Stop after the line containing "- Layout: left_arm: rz": print each line exactly from the first line of the listing up to that point.
------------------------------------------------------------------------
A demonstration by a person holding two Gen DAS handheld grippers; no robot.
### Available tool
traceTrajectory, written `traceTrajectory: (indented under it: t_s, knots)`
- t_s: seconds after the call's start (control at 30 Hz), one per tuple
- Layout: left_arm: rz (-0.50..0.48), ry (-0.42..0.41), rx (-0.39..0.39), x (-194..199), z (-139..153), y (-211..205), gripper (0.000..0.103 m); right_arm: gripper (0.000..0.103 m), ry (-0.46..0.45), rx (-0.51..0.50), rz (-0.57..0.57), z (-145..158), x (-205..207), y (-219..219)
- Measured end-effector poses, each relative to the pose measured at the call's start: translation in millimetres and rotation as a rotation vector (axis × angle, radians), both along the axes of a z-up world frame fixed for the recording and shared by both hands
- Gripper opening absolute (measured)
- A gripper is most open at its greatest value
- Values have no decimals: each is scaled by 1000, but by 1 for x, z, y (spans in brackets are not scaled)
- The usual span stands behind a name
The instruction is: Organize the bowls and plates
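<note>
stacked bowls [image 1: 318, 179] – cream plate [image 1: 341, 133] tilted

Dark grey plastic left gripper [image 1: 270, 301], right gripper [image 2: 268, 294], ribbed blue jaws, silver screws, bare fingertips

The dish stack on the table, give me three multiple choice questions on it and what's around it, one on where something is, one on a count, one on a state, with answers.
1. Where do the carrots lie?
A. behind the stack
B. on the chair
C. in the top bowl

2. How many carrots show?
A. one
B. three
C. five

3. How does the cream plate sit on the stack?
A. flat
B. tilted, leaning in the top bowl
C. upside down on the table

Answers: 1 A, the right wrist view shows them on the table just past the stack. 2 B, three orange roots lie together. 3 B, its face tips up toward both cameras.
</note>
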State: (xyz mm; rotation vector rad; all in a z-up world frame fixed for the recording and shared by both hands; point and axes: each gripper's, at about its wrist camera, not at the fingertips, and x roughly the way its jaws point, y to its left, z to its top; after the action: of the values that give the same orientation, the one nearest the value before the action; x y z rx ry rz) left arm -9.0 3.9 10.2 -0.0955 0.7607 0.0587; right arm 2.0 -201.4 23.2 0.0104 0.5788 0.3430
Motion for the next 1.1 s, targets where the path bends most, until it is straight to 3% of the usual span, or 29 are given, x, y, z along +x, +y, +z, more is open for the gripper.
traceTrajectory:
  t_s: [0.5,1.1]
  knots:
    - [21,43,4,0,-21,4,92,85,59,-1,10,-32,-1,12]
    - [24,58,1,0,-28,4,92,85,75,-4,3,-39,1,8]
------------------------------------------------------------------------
• [SOLUTION TO THIS EXERCISE]:
A demonstration by a person holding two Gen DAS handheld grippers; no robot.
### Available tool
traceTrajectory, written `traceTrajectory: (indented under it: t_s, knots)`
- t_s: seconds after the call's start (control at 30 Hz), one per tuple
- Layout: left_arm: rz (-0.50..0.48), ry (-0.42..0.41), rx (-0.39..0.39), x (-194..199), z (-139..153), y (-211..205), gripper (0.000..0.103 m); right_arm: gripper (0.000..0.103 m), ry (-0.46..0.45), rx (-0.51..0.50), rz (-0.57..0.57), z (-145..158), x (-205..207), y (-219..219)

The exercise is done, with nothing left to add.